Parmi le groupe d’athlète entraîné par Matteo Giunta figure également Simone Sabbioni. Finaliste des 100 mètres dos, le natif de Rimini a été déçu de sa cinquième place ex-æquo avec… Thomas Ceccon, un autre Italien au talent prometteur. Mais au-delà de la course, c’est la gestion de celle-ci qui l’a porté à l’ire. « Je n’ai pas nagé comme j’aurai dû – aiguillonnait-il alors – Je suis passé au split en 25”60 alors que je n’aurais pas dû. Je me suis brûlé les ailes tout seul parce qu’au retour, je n’avais plus la force d’y aller, d’autant plus sur les dix derniers mètres où j’étais mort. Mon mauvais résultat est imputable à ma grossière erreur de jugement. » Parti trop vite, il est arrivé à la transition entre cinq et sept dixièmes… d’avance sur son temps; une énormité quand l’on est pleinement conscient de ses capacités. Une erreur que le jeune homme (classe 1996) impute toutefois à une vision plus large de sa finale; surmotivé, suractivé, il a littéralement confondu la vitesse avec une immense précipitation. Fatale. « J’avais en tête de battre tout le monde, de les écraser mais ce ne sont pas des manières d’entamer une course, mentalement – évoquait-il alors en zone mixte avant de poursuivre – Il faut donner de son mieux, être conscient de ses capacités mais pas virer dans le surréalisme. Ma course en est l’exemple flagrant. Désormais, j’ai de l’expérience – ça oui –, mais ça ne suffit jamais. Voilà une gifle qui me servira, encore une fois, pour plus tard. » Une leçon que son collègue et ami d’entraînement, Luca Pizzini connaît même parfaitement: « Nous avions bien travaillé ensemble sur certains aspects [avec Sabbioni]. Je suis désolé pour sa course. Mais dans le sport, on paye parfois aussi l’inertie. » Parfois, c’est certain.

« Pour une première dans des Championnats d’Europe, c’est largement réjouissant. Je souhaitais aller en finale, puis faire du mieux possible. J’y suis parvenu et j’en suis très fier »

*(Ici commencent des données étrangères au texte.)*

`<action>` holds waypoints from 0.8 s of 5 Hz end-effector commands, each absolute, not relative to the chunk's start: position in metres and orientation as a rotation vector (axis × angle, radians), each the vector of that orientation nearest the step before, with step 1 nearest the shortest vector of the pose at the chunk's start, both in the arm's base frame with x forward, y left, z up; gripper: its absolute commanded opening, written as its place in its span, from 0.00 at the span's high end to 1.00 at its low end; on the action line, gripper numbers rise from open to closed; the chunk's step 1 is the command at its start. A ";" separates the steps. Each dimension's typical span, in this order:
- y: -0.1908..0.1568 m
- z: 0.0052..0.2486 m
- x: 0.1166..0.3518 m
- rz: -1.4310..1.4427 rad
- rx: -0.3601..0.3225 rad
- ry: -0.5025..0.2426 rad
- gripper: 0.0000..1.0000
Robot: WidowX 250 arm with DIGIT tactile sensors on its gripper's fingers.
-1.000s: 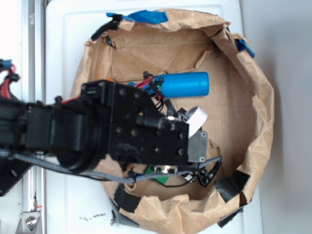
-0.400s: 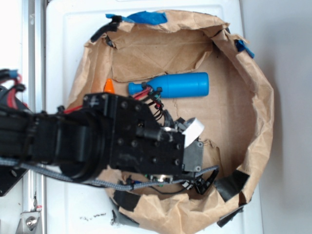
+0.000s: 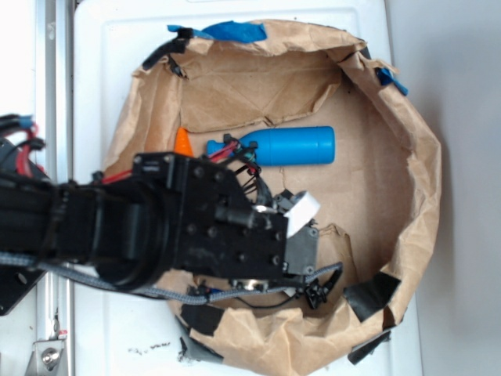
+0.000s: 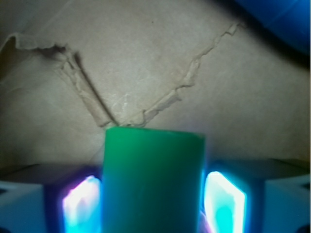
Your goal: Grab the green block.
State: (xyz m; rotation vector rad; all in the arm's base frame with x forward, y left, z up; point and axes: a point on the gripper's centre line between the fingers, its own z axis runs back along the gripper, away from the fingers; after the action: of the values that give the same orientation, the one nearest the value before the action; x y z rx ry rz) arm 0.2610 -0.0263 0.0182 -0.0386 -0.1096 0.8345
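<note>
The green block (image 4: 153,179), plain and solid green, stands between the two glowing pads (image 4: 80,204) of the gripper (image 4: 153,208), which is clamped on it, in the wrist view. Outside, the black arm hides it; an orange carrot (image 3: 182,141) and blue bottle toy (image 3: 286,146) lie beyond, in a torn brown paper bowl (image 3: 407,188) on a white table (image 3: 109,47).

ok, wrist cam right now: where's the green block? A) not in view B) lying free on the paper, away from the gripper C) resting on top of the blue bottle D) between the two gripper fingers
D. In the wrist view the green block fills the gap between the two glowing fingers of the gripper, with the brown paper behind it.
</note>
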 end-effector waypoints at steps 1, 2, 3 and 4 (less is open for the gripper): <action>-0.019 0.046 0.273 0.671 -0.080 -0.168 1.00; -0.009 0.078 0.276 0.457 -0.054 -0.198 1.00; 0.004 0.114 0.277 0.324 -0.087 -0.235 1.00; 0.019 0.145 0.283 0.270 -0.072 -0.238 1.00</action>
State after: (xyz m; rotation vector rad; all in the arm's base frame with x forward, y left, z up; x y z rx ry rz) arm 0.2747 0.0187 0.1229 -0.0617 -0.1608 0.2495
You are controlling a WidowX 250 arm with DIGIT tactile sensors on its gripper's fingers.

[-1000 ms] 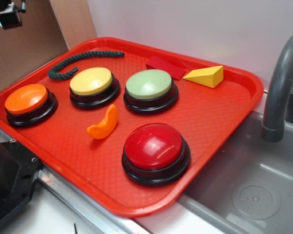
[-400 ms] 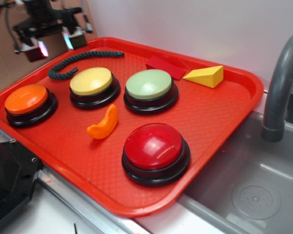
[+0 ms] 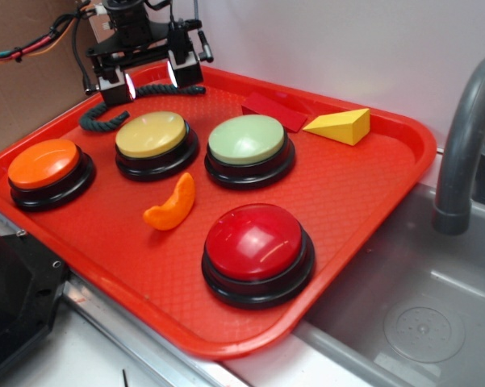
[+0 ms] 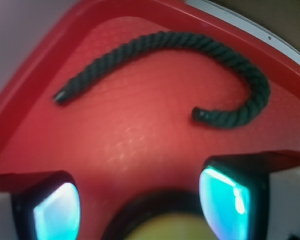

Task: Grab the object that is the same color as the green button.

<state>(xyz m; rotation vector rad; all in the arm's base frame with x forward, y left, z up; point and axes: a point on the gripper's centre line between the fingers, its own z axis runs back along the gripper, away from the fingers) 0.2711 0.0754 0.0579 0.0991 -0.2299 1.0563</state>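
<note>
Exterior view: high, oblique, looks down across whole red tray (image 3: pixel 387 173). Wrist view: close, looks down at tray's back corner. Shared: green rope (image 3: pixel 93 121) (image 4: pixel 209 50), upper left of exterior frame.

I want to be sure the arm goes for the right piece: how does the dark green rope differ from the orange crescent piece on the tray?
The dark green rope is thin, long, twisted and hooked at one end; the orange crescent piece is short, smooth and thick. The rope lies at the tray's back edge, under the gripper; the crescent sits mid-tray between the buttons, clear of the arm. Both are curved and lie loose on the tray.
</note>
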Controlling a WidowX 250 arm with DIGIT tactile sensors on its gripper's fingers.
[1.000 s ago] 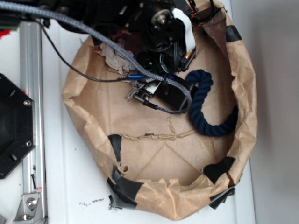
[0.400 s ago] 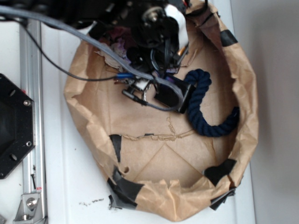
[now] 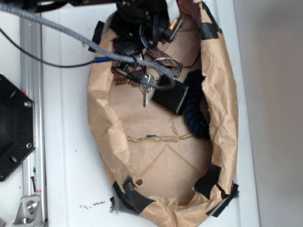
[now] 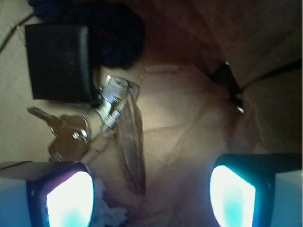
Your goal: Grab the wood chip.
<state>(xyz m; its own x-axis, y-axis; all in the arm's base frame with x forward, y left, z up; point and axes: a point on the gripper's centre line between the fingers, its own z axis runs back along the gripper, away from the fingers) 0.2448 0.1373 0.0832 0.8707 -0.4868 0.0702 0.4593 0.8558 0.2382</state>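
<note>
The wood chip point(image 4: 133, 142), a streaky brown sliver, lies on the brown paper floor. It runs from the key ring down toward my gripper point(image 4: 151, 198). Its near end sits between the two lit fingertips, closer to the left fingertip point(image 4: 70, 198), with no contact visible. The gripper is open and holds nothing. In the exterior view the wood chip point(image 3: 165, 61) lies just below the dark gripper mass point(image 3: 142, 21) at the top edge, where the fingers are hard to make out.
A key bunch point(image 4: 68, 135) and a black block point(image 4: 59, 61) lie left of the chip. A navy rope point(image 3: 196, 106) is beyond them. A whitish paper wad point(image 4: 110, 215) sits by the left finger. The crumpled paper basket wall point(image 3: 222, 94) surrounds everything. A braided cable point(image 3: 57, 28) crosses above.
The arm has moved toward the top of the exterior view. The paper basket has been squeezed narrower, its left wall shifted right. Keys, block and rope have shifted, and the keys now lie exposed.
</note>
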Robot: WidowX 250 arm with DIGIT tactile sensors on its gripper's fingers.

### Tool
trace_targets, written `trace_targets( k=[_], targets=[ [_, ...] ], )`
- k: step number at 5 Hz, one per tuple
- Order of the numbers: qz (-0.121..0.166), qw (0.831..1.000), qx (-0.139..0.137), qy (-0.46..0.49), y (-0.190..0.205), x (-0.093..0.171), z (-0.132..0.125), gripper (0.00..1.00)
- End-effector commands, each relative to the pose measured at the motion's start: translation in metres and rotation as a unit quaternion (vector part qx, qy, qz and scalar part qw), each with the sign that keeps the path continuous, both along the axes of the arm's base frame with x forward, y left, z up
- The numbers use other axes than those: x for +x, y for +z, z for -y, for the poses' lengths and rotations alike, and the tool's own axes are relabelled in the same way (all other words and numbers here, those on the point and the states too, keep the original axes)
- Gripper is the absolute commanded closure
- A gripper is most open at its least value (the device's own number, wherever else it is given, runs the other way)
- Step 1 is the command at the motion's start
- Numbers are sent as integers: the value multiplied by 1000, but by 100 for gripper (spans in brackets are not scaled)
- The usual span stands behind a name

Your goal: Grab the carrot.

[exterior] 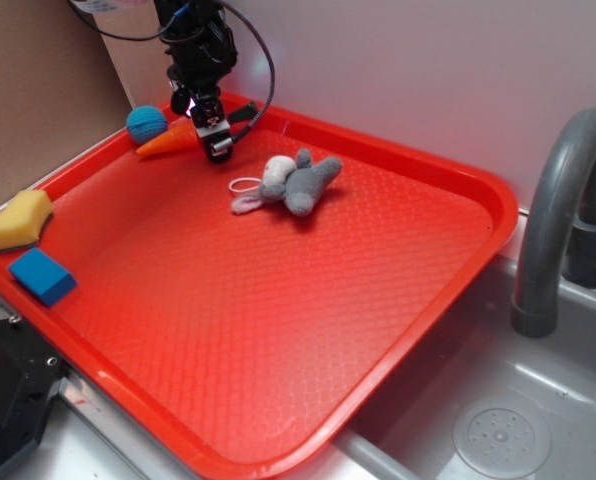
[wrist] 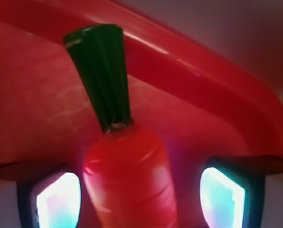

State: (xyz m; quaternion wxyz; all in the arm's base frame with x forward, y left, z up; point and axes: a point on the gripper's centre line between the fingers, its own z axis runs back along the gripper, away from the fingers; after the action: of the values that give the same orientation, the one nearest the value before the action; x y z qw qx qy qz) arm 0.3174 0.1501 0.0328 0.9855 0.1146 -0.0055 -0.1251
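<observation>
My hand (exterior: 216,143) stood open in the upper left of the exterior view, its two fingers (wrist: 58,199) straddling the carrot (wrist: 127,180), a gap visible on either side. In the wrist view the carrot ran up the frame's centre between them, orange body low, green stem pointing to the upper left; closing should suffice. The carrot lay flat on the red tray (exterior: 278,330), near its far rim, the blue ball (exterior: 146,123) beside its tip. The grey bunny (exterior: 298,182) lay nearby; sponges (exterior: 23,240) well apart at left.
</observation>
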Motion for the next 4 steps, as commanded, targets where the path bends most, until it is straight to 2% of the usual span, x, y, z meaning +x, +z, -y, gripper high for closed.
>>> trace_targets(
  k=[1, 3, 4],
  targets=[
    [3, 1000, 11, -7, -2, -2, -10, 100],
    [14, 999, 4, -44, 8, -5, 16, 100],
    [6, 1000, 1, 6, 58, -10, 47, 100]
  ],
)
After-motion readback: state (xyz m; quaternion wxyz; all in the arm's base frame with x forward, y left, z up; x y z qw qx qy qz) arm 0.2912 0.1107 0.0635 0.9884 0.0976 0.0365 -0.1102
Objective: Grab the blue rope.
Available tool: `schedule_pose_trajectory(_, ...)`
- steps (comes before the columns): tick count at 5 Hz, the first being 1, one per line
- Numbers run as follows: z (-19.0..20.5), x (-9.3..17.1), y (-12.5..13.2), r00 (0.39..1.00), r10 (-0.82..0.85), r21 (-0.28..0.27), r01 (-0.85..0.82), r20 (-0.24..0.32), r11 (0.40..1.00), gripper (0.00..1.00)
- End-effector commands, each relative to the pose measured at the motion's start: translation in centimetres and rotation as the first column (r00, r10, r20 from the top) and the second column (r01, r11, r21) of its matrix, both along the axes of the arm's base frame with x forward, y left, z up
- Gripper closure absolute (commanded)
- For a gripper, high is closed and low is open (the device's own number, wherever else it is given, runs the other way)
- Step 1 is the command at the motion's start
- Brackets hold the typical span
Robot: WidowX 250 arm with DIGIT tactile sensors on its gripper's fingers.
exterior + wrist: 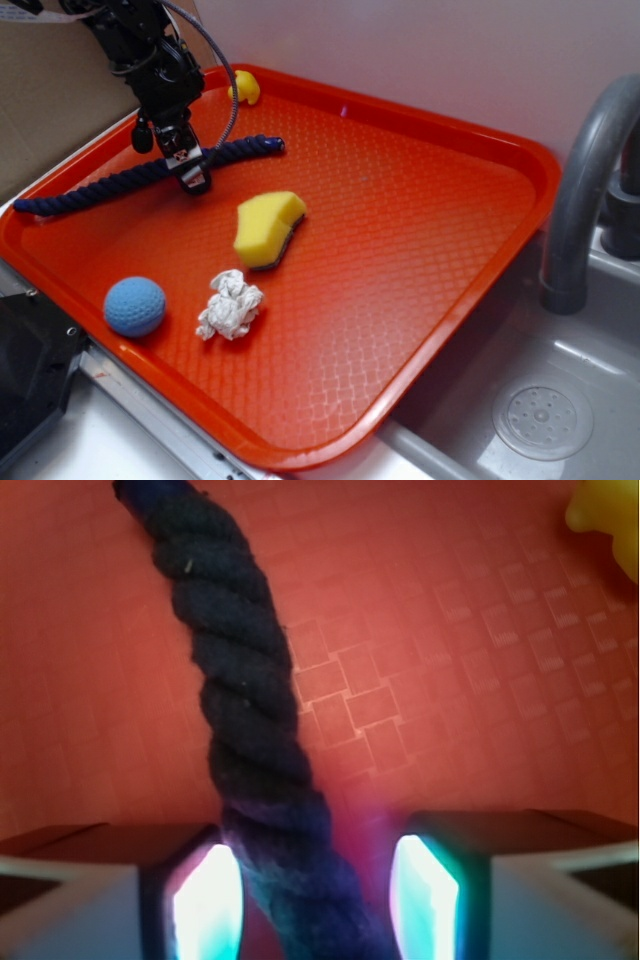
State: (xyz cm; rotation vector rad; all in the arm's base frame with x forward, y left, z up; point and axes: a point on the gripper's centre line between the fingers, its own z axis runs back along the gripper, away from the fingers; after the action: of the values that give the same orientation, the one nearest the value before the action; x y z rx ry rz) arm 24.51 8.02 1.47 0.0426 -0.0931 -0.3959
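The orange tray (420, 230) took up most of the counter, its near corner hanging over the edge of a grey sink (560, 400) on the right; its waffle-patterned floor lay bare across the whole right half. A grey faucet (580, 190) rose just past the tray's right rim, cut off at the top of the exterior view. A cardboard panel (50, 100) stood behind the tray's left rim.

The robot arm (150, 50) came down from the upper left, its upper part out of frame. The blue rope (120, 182) lay along the tray's far-left side, running from the left rim toward the back, one end passing behind the arm. The gripper (192, 175) sat low right at the rope. From the wrist view, the rope (250, 720) ran between the two fingers (205, 900), which stood apart with a small gap on either side, not pinching it. Their inner faces glowed white-green, and the rope's near end was blurred.

Near the middle lay a yellow sponge (268, 228) with a dark underside. A light blue ball (134, 306) sat by the front-left rim, a crumpled white paper (230, 305) just beside it. A small yellow toy (245, 88) stood in the far corner, half hidden by a cable. I could read no writing anywhere.
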Motion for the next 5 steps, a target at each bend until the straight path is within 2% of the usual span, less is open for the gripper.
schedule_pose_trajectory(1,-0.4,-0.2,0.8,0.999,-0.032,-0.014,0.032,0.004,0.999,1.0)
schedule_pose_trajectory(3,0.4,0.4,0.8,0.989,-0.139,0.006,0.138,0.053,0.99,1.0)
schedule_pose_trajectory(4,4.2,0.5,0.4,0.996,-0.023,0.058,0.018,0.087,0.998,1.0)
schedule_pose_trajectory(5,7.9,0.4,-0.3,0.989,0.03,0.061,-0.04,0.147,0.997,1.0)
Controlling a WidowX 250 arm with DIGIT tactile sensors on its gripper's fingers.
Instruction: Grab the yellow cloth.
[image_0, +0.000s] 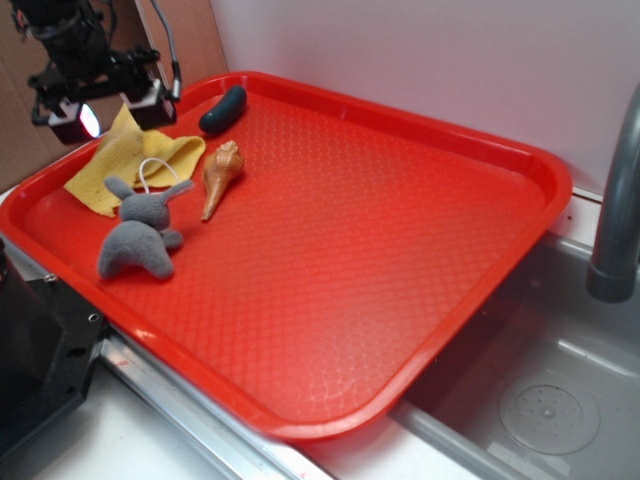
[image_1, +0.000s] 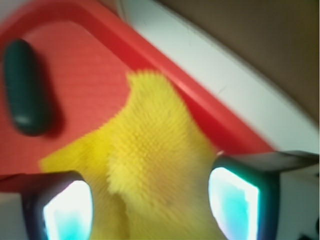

Thomas Ceccon, nageur italien, cinquième des 100 mètres dos

De toute autre réalité, Thomas Ceccon, natif de Thiene dans la province de Vicence se déclarait heureux de son résultat. Il faut dire que le jeune homme (classe 2001), haut néanmoins de 1,94 mètre peut se satisfaire d’une première finale continentale pour sa première participation à des Européens en grand bassin. « Mon objectif était de me qualifier, battre mon temps de référence et de ne pas terminer dernier », aiguillonnait-il alors en zone mixte. Le pari lui fut alors une franche réussite; en 53”85, le Transalpin a dominé son ancien temps de référence d’un peu plus d’une seconde et s’est même placé à 13 centièmes du podium. Une performance qui donne à voir sur sa progression à moyen et très long terme. Parti pourtant plus doucement que son compatriote Sabbioni, il est parvenu à maîtriser sa course de manière intéressante, même si son court manque de résistance lui retire encore quelques centièmes à un chrono qui méritera une très nette amélioration par le futur. « Le passage [des 50m] allait bien [ndlr, en 26”24], mais il faut dire que je suis parti un peu plus doucement pour pouvoir progresser plus sûrement, mais cela n’a pas empêché que je termine la course à court de souffle », consentait-il alors, sourire aux lèvres. Il faut le dire, néanmoins: « Pour une première à ce niveau, c’est largement réjouissant. Je souhaitais aller en finale, puis faire du mieux possible. J’y suis parvenu et j’en suis très heureux. » Thomas Ceccon vient donc de disputer sa première finale continentale à 17 ans. Et ce n’est que le début.